ワークショップレポート「みずいろのスマイル」ができるまで その②
ワークショップレポート その1から続く
第2日目(6月8日)
最初のワークショップから2週間後。教室に入ってきた生徒たちは、前回参加したファシリテーターの顔を見て「覚えてるよ!」と声をかける。
表情は初回ほど固くなく、にこやかだ。
今回はファシリテーター2名に加え、東京交響楽団のメンバーも3名参加した。
今日からはいよいよ曲づくりが始まる。
音楽づくりは、ヴェルディのオペラ「アイーダ」の音楽を手がかりに進めていく。
ファシリテーターの池野博子(声楽)がアイーダの物語を紹介する。指人形を使って、ストーリーを説明し、場面ごとに音楽が入り、さながら音楽劇を見るよう。
生徒たちは物語にひきこまれ、身を乗り出して聞き入る。アイーダのピンチや、悲恋では「かわいそう!」「あぁ(ため息)」、祝祭の場面では「やったー!」「パーティだね!」と一緒に物語を楽しんだ。
そこから、リズムをやりたいチーム、メロディを作りたいチームに分かれて、「パーティ」の場面での音楽作りが始まった。
音楽家はあくまでもサポート役。
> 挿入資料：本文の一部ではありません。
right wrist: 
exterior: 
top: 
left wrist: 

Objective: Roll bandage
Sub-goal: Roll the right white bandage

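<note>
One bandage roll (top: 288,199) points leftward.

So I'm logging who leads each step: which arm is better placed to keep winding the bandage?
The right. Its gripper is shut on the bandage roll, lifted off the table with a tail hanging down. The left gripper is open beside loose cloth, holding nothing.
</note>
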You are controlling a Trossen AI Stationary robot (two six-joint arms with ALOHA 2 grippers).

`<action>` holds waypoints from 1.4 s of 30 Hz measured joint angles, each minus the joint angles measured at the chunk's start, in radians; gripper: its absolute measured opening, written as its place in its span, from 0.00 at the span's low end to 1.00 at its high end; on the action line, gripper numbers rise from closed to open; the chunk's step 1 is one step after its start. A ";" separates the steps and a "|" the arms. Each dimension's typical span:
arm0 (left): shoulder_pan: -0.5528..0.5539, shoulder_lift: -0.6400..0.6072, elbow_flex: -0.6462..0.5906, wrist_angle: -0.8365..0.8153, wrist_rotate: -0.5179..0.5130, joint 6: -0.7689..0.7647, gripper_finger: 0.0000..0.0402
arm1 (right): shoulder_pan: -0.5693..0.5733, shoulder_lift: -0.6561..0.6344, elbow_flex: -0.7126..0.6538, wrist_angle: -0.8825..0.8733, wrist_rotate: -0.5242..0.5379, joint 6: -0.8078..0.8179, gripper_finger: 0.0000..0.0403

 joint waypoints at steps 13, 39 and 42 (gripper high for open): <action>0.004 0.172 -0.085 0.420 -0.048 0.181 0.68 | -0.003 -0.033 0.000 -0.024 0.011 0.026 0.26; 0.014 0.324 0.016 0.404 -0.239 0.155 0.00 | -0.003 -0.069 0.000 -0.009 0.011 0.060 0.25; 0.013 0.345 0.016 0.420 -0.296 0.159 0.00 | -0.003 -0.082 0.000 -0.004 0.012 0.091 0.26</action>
曲づくりの主役は生徒たちだ。
リズムチームは東京交響楽団の蟹江慶行(チェロ)と新澤義美(打楽器)がサポート。
生徒のみくは「わたし、やってみたいリズムがあるんだけど」と祭ばやしに似たリズムを太鼓でたたいてみる。
太鼓の感触や振動、リズムが楽しく、生徒たちはついつい興奮して叩きすぎてしまう。
そこは新澤が、たたく順番やタイミングなどを計りながら調整し、蟹江のチェロが低音で寄り添う。
メロディチームは、リズムチームから聞こえてくる元気なリズムが気になりながら、「パーティ」にふさわしいメロディを模索。
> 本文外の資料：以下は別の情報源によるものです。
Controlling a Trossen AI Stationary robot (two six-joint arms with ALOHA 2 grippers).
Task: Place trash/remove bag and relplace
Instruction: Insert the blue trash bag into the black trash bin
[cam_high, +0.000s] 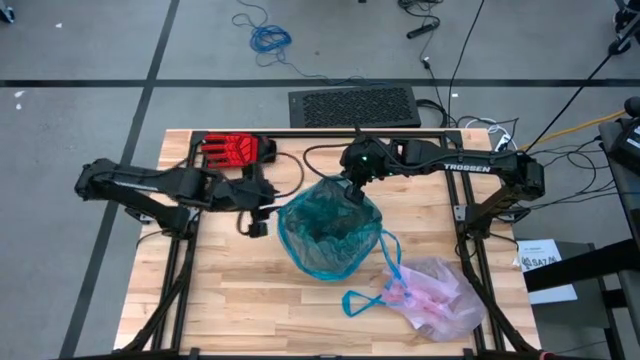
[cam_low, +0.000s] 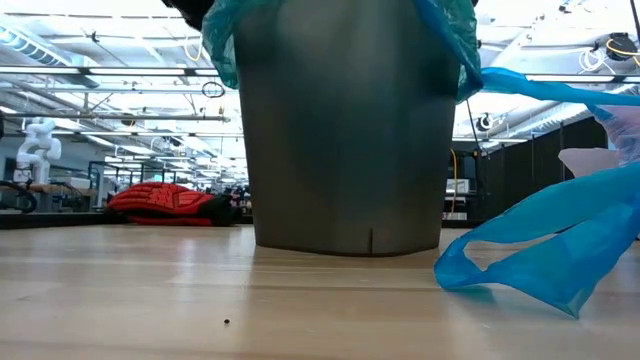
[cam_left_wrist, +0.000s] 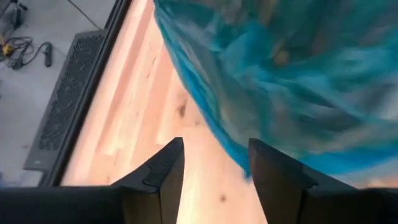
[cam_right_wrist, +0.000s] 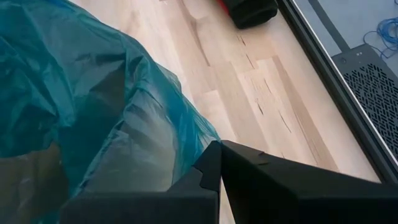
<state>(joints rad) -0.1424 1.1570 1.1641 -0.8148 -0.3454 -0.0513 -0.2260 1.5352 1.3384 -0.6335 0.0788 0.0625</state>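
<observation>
Pink bag (cam_high: 440, 298) lies crumpled on table (cam_high: 220, 300), right of bin (cam_low: 345, 140); thin, light, slippery, tears easily. Best hold: blue loops (cam_high: 362, 300). Left gripper (cam_high: 256, 213) fingers wide, empty, beside green liner (cam_high: 330, 228). Right gripper (cam_high: 352, 184) fingers closed at bin rim.

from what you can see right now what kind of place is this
Probably a robotics lab or workshop: a wooden table in a metal frame, loose cables on the grey floor, and a white robot arm among benches behind.
</observation>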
こちらにはファシリテーターの大松暁子と、東京交響楽団の中村楓子の2人のヴァイオリニストがサポートに入った。
パーティと言えば、なんだろう?と、その要素を一緒に考えてみる。生徒たちから「ケーキ」「チキン」などの言葉が次々と飛び出し、まずは歌詞が出来上がった。それに生徒たちがiPadで演奏したメロディーが組み合わさり、ヴァイオリンで演奏されて一つの曲になっていく。
最後にはなんとも賑やかで、楽しい音のパーティができあがった。大興奮のあまり、肩で息をする生徒も!
終了後は、音楽家とドレイク・ミュージックのベン・セラーズとのフィードバックセッションが必ず行われる。
ファシリテーションする側も、まだまだ学ぶことは多い。葛藤や迷いの中で、次にどうすべきかを考えていくのだ。
★ベンからのフィードバック
合奏時には、カオスを楽しむのも一興だが、指揮をする場合にはっきりと合図をしてあげることで、生徒たちの発想や表現に加えて、音楽的なコントロールや味付けができる。
生徒たちの「オリジナル」とはなにかを考えよう。彼らだけの発想をどう促すのか。たとえば選択肢を提示して選んでもらうことは、生徒のオリジナルといえるのだろうか?